- First appearance: Swords of Shahrazar
- Last appearance: The Curse of the Crimson God
- Created by: Robert E. Howard

= Kirby O'Donnell =

Kirby O'Donnell is a fictional character created by Robert E. Howard. He is an American treasure hunter in early-twentieth century Afghanistan disguised as a Kurdish merchant, "Ali el Ghazi". Howard only wrote three stories about O'Donnell, one of which was not published within his lifetime.

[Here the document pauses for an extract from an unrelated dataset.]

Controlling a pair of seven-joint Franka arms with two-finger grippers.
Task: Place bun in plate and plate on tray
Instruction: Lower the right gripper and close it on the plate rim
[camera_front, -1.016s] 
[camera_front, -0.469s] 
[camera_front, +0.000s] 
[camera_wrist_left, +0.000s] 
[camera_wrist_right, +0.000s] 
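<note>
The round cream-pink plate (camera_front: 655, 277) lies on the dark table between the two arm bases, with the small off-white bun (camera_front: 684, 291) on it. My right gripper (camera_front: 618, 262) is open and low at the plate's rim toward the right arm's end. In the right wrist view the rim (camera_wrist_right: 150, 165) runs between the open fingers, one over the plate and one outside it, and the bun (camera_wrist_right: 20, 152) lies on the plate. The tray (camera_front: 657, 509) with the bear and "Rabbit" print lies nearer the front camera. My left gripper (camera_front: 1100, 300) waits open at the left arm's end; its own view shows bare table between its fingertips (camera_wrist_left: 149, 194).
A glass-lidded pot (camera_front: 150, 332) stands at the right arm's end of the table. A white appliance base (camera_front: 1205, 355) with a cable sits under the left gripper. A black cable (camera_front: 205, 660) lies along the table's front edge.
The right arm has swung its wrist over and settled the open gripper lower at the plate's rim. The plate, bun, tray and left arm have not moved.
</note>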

O'Donnell has, like many Howard characters, the stereotypical "Black Irish" combination of black hair and blue eyes. He has a lithe but powerful physique, relying more on agility and wits than strength. Kirby O'Donnell is similar to another of Howard's characters, El Borak, in many ways. However, O'Donnell seeks hidden treasures in all of his stories while El Borak is more concerned with his own form of justice and stability in Afghanistan. O'Donnell carries a set of distinctive weapons, a scimitar with a bronze hawk-head on the pommel and a "kindhjal" [sic].

==Stories==

Howard wrote three complete Kirby O'Donnell stories. Two were published in his life, by different publishers.

===Swords of Shahrazar===
This story was first published in the pulp magazine Top-Notch in October 1934. Later reprints have used the title The Treasure of Shaibar Khan. It was received by Howard's agent, Otis Adelbert Kline on 12 January 1934. It was returned to Howard for rewrites on 21 February and 30 April before publication in October. Howard earned $124.90 for the publication of this story.

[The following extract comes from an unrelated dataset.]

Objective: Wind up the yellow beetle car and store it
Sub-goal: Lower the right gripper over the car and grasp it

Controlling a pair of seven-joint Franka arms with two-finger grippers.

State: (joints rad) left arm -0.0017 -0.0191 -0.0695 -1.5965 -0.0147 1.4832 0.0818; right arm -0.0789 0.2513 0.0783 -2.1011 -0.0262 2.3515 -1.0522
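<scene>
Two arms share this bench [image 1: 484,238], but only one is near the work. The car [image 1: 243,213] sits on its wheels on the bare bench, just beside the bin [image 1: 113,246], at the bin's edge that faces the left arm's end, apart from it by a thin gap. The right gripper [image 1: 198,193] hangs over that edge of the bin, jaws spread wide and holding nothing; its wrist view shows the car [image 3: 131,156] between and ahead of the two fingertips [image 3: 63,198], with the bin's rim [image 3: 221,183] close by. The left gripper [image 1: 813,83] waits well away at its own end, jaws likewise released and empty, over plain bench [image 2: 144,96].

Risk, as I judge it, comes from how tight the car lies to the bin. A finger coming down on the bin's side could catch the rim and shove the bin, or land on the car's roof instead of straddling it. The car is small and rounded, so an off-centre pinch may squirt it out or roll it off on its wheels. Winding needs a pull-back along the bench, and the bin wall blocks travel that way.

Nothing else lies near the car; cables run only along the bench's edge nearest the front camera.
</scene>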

This is a sequel to The Treasures of Tartary, despite being published before that story, and it is again set partly in the forbidden city of Shahrazar.

===The Treasure of Tartary===
This story was first published in the pulp magazine Thrilling Adventures in January 1935. It was originally titled Gold From Tartary.

It was received by Howard's agent on 15 November 1933 and Howard earned $42.50 for its publication.

O'Donnell searches the forbidden city of Shahrazar, ruled by the Uzbek Shaibar Khan, for the lost treasure of Khuwarezm (which, legend states, was hidden to protect it from Genghis Khan).

===The Curse of the Crimson God===
The third O'Donnell story, originally titled The Trail of the Bloodstained God, was not published within Howard's lifetime. The writer L. Sprague de Camp found it amongst Howard's papers and edited it into the Conan story The Blood-Stained God, which was first published in Tales of Conan in 1955. The O'Donnell version of the story first saw print much later in the paperback Swords of Shahrazar in 1976.

The story was returned by Thrilling Adventures on 8 October 1935. Howard sent a rewritten version to Kline on 31 January 1936. Kline sent this to several pulp magazines but all returned it – Dime Adventure (sent 4 February 1936, returned 2 March), Short Stories (3 March, returned 18 March), Adventure (19 March, returned 8 April) and Argosy (9 April, returned 22 April).

In this story, O'Donnell is in pursuit of thieves who have stolen from him a treasure map that points the way to the precious idol called The Bloodstained God.